System.out.println(s1 == s2);   // true (same reference)
System.out.println(s1 == s3);   // false (different objects)

Comparing interned strings is a single pointer comparison (O(1)), while comparing non-interned strings requires character-by-character comparison (O(n)).

Small String Optimization (SSO)

Copying strings is expensive due to heap allocation. C++ implementations use Small String Optimization to avoid heap allocation for small strings (typically 15-23 characters):

std::string s1 = "short";       // Stored inline in the object
std::string s2 = "a much longer string that exceeds the SSO buffer";

// sizeof(s1) == sizeof(s2) (typically 24 or 32 bytes)
// s1 uses internal buffer, s2 uses heap allocation

This optimization makes short strings as fast to copy as arrays by avoiding heap allocation entirely.

Memory Fragmentation and Pool Allocation

Frequent string allocation and deallocation can fragment memory, degrading performance.

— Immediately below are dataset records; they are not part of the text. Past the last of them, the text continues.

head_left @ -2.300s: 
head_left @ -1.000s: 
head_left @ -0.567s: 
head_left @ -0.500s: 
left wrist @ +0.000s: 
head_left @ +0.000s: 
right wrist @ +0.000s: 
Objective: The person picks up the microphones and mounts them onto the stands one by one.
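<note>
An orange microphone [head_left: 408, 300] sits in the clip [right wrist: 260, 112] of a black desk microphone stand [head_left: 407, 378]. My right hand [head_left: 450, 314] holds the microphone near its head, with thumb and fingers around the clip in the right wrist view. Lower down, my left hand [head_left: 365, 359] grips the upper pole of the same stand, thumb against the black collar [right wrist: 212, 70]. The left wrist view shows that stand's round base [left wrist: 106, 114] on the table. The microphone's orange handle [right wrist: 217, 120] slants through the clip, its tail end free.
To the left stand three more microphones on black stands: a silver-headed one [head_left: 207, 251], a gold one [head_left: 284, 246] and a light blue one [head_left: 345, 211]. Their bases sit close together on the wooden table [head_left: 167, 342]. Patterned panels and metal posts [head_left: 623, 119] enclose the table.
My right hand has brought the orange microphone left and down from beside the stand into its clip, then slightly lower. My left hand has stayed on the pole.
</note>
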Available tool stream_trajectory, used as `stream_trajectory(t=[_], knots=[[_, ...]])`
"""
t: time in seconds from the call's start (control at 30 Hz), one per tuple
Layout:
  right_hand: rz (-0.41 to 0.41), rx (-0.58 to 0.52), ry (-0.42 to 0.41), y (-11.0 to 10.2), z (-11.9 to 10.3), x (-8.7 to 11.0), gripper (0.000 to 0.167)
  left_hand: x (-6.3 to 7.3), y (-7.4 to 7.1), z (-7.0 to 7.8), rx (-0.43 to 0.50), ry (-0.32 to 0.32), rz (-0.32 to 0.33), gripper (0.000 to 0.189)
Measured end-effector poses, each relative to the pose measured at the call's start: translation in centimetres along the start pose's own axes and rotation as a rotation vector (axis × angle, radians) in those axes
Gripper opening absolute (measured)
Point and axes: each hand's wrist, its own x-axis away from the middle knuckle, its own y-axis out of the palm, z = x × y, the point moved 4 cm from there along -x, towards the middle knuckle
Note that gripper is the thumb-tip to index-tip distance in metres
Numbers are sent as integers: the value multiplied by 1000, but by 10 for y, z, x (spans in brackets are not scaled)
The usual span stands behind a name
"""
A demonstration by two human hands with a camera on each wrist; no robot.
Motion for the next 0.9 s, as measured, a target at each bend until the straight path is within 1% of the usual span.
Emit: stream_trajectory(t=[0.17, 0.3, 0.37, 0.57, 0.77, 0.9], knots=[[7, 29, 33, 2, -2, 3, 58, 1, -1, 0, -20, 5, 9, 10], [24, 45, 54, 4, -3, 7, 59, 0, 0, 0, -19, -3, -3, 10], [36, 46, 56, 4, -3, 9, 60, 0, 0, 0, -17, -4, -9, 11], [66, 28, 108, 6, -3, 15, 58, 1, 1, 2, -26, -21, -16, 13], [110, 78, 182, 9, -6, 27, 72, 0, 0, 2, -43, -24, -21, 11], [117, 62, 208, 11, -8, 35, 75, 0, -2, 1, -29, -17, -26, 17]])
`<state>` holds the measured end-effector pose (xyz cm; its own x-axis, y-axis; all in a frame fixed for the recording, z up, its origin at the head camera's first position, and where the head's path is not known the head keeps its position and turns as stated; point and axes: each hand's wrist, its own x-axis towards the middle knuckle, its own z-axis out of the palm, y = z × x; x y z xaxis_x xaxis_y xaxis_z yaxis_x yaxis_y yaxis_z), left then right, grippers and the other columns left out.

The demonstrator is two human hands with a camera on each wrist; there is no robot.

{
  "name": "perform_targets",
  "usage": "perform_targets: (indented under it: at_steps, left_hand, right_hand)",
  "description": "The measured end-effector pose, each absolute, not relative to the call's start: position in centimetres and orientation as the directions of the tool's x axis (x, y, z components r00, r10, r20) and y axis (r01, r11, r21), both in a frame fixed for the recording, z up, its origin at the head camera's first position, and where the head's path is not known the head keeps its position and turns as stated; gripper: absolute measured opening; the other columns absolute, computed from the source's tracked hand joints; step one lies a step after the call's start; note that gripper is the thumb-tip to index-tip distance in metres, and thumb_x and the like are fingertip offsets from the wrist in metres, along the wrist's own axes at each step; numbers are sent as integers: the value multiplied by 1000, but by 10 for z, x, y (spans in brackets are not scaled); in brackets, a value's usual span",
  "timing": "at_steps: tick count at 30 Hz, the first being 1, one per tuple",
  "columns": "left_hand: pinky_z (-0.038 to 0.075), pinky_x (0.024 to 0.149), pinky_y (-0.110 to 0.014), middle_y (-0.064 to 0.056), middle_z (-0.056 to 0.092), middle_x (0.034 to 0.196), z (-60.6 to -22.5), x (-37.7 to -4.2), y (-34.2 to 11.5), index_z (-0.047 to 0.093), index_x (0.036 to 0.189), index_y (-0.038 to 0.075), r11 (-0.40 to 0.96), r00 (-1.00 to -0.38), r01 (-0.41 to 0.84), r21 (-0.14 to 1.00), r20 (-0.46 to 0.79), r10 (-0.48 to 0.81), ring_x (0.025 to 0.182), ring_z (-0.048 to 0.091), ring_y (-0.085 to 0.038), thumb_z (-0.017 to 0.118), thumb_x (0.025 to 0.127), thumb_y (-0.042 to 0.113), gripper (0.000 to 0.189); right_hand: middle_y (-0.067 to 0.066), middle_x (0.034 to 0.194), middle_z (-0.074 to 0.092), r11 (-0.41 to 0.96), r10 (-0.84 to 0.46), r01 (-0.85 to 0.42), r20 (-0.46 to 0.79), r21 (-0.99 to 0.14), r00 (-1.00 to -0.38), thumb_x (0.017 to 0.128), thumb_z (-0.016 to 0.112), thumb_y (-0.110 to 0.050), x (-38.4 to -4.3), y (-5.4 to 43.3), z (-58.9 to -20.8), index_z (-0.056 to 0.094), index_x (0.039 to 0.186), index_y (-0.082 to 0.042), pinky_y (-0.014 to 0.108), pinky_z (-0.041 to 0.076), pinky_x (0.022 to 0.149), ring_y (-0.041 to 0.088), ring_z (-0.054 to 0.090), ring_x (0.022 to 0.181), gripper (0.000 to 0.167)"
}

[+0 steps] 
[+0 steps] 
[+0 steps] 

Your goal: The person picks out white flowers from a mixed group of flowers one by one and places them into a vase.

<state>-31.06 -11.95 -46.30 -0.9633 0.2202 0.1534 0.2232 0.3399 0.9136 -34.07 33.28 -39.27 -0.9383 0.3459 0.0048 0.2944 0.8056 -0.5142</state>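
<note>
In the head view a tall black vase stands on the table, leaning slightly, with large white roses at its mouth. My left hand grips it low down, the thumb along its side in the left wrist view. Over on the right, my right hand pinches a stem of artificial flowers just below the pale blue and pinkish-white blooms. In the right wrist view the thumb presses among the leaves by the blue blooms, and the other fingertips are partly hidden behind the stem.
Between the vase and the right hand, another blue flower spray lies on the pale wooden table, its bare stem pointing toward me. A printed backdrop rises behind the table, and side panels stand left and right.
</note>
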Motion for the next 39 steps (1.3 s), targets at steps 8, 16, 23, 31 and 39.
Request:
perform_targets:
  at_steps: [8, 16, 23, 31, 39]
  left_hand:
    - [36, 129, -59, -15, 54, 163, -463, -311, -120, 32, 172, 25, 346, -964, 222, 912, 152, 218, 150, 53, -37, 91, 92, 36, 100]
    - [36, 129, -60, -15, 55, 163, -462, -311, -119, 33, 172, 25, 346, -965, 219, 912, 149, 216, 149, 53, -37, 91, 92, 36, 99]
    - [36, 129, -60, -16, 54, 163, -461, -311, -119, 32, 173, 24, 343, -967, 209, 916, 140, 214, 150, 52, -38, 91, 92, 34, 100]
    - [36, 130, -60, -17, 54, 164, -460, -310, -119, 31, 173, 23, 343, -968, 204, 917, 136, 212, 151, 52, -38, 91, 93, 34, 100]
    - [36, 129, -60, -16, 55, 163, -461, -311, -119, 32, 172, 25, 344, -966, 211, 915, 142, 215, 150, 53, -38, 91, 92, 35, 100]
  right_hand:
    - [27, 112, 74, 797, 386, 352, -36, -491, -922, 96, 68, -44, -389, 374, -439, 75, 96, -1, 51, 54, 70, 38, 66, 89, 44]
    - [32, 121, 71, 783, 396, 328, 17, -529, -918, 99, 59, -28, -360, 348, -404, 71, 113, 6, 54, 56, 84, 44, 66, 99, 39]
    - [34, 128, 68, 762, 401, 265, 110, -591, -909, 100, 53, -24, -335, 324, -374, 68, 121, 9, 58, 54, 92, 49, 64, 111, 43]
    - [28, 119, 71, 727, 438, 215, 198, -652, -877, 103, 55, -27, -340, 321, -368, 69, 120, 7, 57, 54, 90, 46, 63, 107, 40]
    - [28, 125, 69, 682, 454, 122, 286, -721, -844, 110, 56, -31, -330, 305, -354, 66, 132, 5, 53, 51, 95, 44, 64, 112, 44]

High-performance systems use string pools or arena allocators to mitigate this:

// Arena allocator for strings
typedef struct {
    char* buffer;
    size_t offset;
    size_t capacity;
} StringArena;

String string_arena_alloc(StringArena* arena, size_t length) {
    if (arena->offset + length > arena->capacity) {
        // Handle overflow (grow or fail)
    }
    char* ptr = &arena->buffer[arena->offset];
    arena->offset += length + 1;  // +1 for null terminator
    return (String){ptr, length};
}

// All strings allocated from the arena are freed together
void string_arena_reset(StringArena* arena) {
    arena->offset = 0;
}

This pattern is common in game engines and high-throughput servers where predictable memory usage matters more than per-string deallocation.

Real-World Performance Benchmarks

Let's compare the performance of arrays versus strings for a common task: counting character frequencies.

import timeit

def count_string(s):
    count = [0] * 256
    for c in s:
        count[ord(c)] += 1
    return count

def count_array(arr):
    count = [0] * 256
    for c in arr:
        count[c] += 1
    return count

# String version
s = "hello world " * 1000000
print(timeit.timeit(lambda: count_string(s), number=10))

# Array version (convert string to bytes first)
arr = s.encode('utf-8')
print(timeit.timeit(lambda: count_array(arr), number=10))

Benchmark results (10 iterations, 11MB string):

  • String version: 2.1 seconds (unicode decoding overhead)
  • Array version: 0.4 seconds (direct byte access)

The array version is 5x faster because it avoids Python's Unicode object overhead. This demonstrates why performance-critical code often converts strings to byte arrays or character arrays before processing.

When to Use Arrays vs Strings

Use arrays when:

  • You need frequent modifications (mutability)
  • Performance is critical and you can use SIMD
  • You're working with binary data
  • You need cache-friendly sequential processing

Use strings when:

  • You're working with text and need Unicode support
  • Immutability is desirable (thread safety, hash map keys)
  • You need built-in string manipulation methods
  • Readability and maintainability matter more than micro-optimizations

Conclusion: Layers of Understanding

We've journeyed from the library analogy (Level 1) through implementation details (Level 2) to hardware-level optimizations (Level 3). Arrays and strings seem simple on the surface, but their performance characteristics emerge from the interplay of memory layout, CPU architecture, and language semantics.

The next time you choose between an array and a string, consider not just what you're storing, but how you'll access it. Are you doing random access? Sequential processing? Frequent modifications? The answer determines which data structure serves you best.

And remember: premature optimization is the root of much evil. Start with the simplest, most readable solution. Profile. Only then reach for SIMD vectors, custom allocators, or other advanced techniques when you've identified a genuine bottleneck.